Both perform some error checking, such as verifying that the tensor is a leaf, before calling into the same set_requires_grad function (implemented in cpp). But the exact checks done, and error messages produced are not identical:
>>> a = torch.tensor(1., requires_grad=True)
>>> b = a + 1
>>> b.requires_grad_(True)
tensor(2., grad_fn=<AddBackward0>)
>>> b.requires_grad_(False)
Traceback (most recent call last):
File "<stdin>", line 1, in <module>
RuntimeError: you can only change requires_grad flags of leaf variables. If you want to use a computed variable in a subgraph that doesn't require differentiation use var_no_grad = var.detach().
>>> b.requires_grad = True
Traceback (most recent call last):
File "<stdin>", line 1, in <module>
RuntimeError: you can only change requires_grad flags of leaf variables.

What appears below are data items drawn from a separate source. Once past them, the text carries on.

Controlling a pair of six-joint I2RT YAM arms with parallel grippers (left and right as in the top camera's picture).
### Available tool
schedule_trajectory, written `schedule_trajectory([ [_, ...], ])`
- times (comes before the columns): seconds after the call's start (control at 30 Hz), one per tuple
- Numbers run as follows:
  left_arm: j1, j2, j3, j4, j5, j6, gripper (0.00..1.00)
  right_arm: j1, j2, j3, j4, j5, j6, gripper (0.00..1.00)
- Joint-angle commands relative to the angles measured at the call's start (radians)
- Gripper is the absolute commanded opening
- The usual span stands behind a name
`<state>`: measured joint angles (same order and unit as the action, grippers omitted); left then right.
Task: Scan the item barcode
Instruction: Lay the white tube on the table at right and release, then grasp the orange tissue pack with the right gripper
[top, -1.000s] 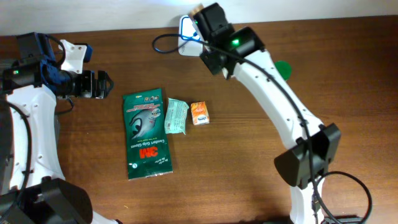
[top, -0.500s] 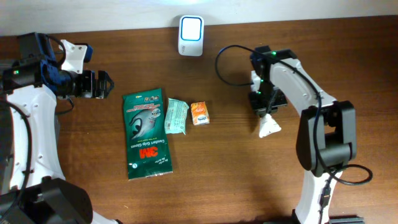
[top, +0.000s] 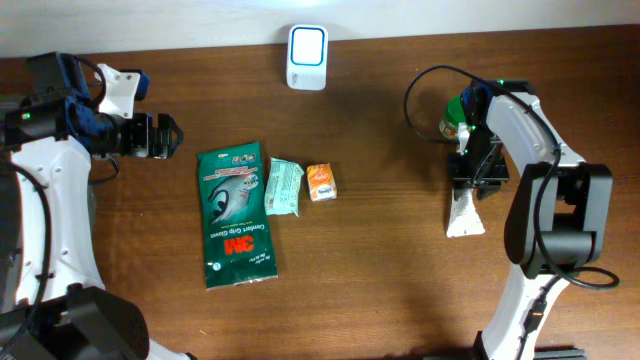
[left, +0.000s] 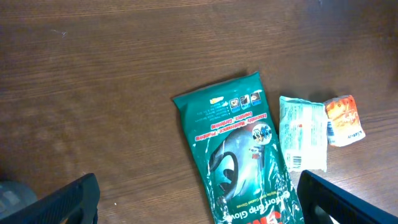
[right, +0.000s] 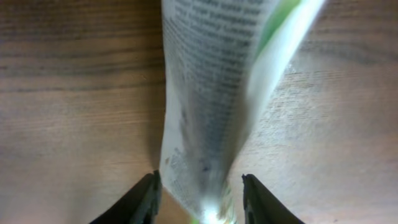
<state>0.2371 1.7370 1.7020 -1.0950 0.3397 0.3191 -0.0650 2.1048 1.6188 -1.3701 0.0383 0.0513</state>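
A white packet with small print and a green edge (top: 465, 216) lies on the table at the right. My right gripper (top: 472, 178) stands over its far end. In the right wrist view the packet (right: 214, 93) runs up between the two fingers (right: 142, 200), which are parted, with a gap on the right side. The white barcode scanner (top: 307, 45) stands at the back centre. My left gripper (top: 166, 135) hovers wide open at the left, holding nothing. In its wrist view the left gripper (left: 199, 202) looks down on the green pack (left: 239, 155).
A green 3M glove pack (top: 237, 213), a pale green packet (top: 284, 187) and a small orange packet (top: 321, 182) lie left of centre. A green round object (top: 455, 113) sits behind the right arm. The scanner's cable loops near it.
The right arm swung from the scanner to the table's right side with the white packet, set it down, and its jaws have parted. The left arm has not moved.
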Motion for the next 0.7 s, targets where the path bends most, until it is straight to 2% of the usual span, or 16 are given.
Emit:
schedule_trajectory([
  [0.0,0.003,-0.015,0.014,0.002,0.003,0.015,0.99,0.000,-0.019,0.019,-0.039,-0.005,-0.017,0.53],
  [0.13,0.002,-0.015,0.014,0.002,0.003,0.015,0.99,0.020,-0.077,0.115,-0.097,-0.066,-0.044,0.61],
  [0.23,0.003,-0.015,0.014,0.002,0.003,0.015,0.99,0.049,-0.173,0.176,-0.109,-0.109,-0.047,0.63],
  [0.33,0.002,-0.015,0.014,0.002,0.003,0.015,0.99,0.089,-0.294,0.224,-0.144,-0.184,-0.047,0.62],
  [0.43,0.002,-0.015,0.014,0.002,0.003,0.015,0.99,0.094,-0.382,0.224,-0.129,-0.387,-0.047,0.61],
  [0.53,0.003,-0.015,0.014,0.002,0.003,0.015,0.99,0.127,-0.373,0.223,-0.120,-0.544,-0.047,0.60],
  [0.67,0.002,-0.015,0.014,0.002,0.003,0.015,0.99,0.244,-0.330,0.202,-0.053,-0.536,-0.010,0.53],
])
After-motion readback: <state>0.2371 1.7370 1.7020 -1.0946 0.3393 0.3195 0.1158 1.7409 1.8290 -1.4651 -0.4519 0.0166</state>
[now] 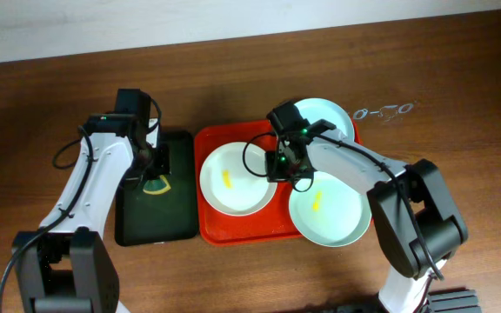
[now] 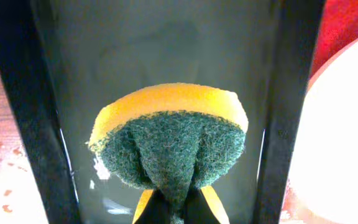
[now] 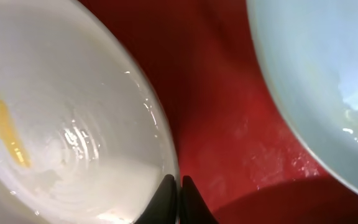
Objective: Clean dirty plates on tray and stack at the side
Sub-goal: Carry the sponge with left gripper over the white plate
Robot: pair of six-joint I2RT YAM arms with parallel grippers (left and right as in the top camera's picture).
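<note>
The red tray (image 1: 211, 235) holds three plates. A white plate (image 1: 233, 187) with a yellow smear lies at its left. A mint plate (image 1: 329, 222) with a yellow smear lies at the lower right, and another mint plate (image 1: 333, 115) at the upper right. My right gripper (image 1: 282, 167) is shut on the white plate's right rim; the right wrist view shows the jaws (image 3: 179, 184) pinching the white plate (image 3: 73, 137), with the tray floor (image 3: 222, 106) and a mint plate (image 3: 316, 68) beside it. My left gripper (image 2: 174, 205) is shut on a yellow-and-green sponge (image 2: 173, 137).
A dark green tray (image 1: 155, 222) lies left of the red tray, under my left gripper (image 1: 153, 165) and the sponge (image 1: 156, 184). The white plate (image 2: 340, 143) and red tray (image 2: 347, 25) show at the right of the left wrist view. Pale marks (image 1: 385, 111) are on the wooden table.
</note>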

>>> b.requires_grad = False
Traceback (most recent call last):
File "<stdin>", line 1, in <module>
RuntimeError: you can only change requires_grad flags of leaf variables. If you want to use a computed variable in a subgraph that doesn't require differentiation use var_no_grad = var.detach().
>>>
The difference arises because the two APIs go through slightly different code paths:
but if you’d like to investigate the code yourself, the Python bindings for setting the requires_grad attribute directly on the tensor self.requires_grad lives in torch/csrc/autograd/python_variable.cpp. requires_grad_ on the other hand is a “native function”, i.e., it has a schema defined in native_functions.yaml. This also means that all the python bindings are codegened, so you’d have to clone the repo and actually build to see the code.
requires_grad is a method to check if our tensor tracks gradients.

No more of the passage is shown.